Activity:
With the images excluded, set down every line of the listing below exactly.

** Data follows **

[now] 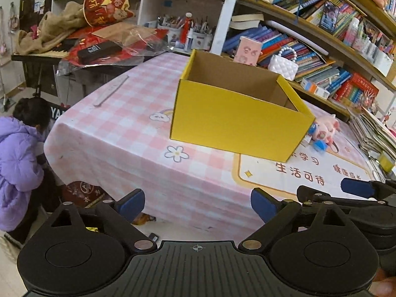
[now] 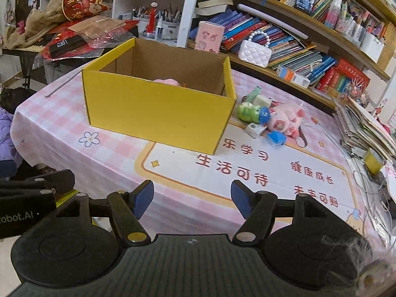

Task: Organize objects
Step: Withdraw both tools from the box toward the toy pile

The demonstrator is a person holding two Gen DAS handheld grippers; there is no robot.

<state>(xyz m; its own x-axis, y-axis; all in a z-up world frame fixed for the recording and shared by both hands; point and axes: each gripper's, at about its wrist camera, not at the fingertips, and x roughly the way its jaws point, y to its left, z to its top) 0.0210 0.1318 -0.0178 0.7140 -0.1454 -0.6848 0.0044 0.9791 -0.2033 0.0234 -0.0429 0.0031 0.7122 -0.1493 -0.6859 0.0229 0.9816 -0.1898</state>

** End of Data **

Response:
[now] 
[now] 

Task: Organize objects
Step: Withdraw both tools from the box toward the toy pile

The demonstrator is a person holding two Gen DAS handheld grippers; there is no robot.

<state>(xyz m; its own x-axis, y-axis; all in a z-up world frame fixed for the recording and shared by both hands; point and axes: each gripper's, at about its wrist camera, not at the fingertips, and x roughly the way its jaws point, y to its left, z to its top) 0.0210 0.1318 -0.0178 0.7140 -0.1454 -0.6848 0.0044 0.9791 -0.2033 0.0234 -0.0429 0.0031 0.7122 -0.1493 -0.6859 0.0229 0.9816 -0.1898</state>

This exercise requires nothing more.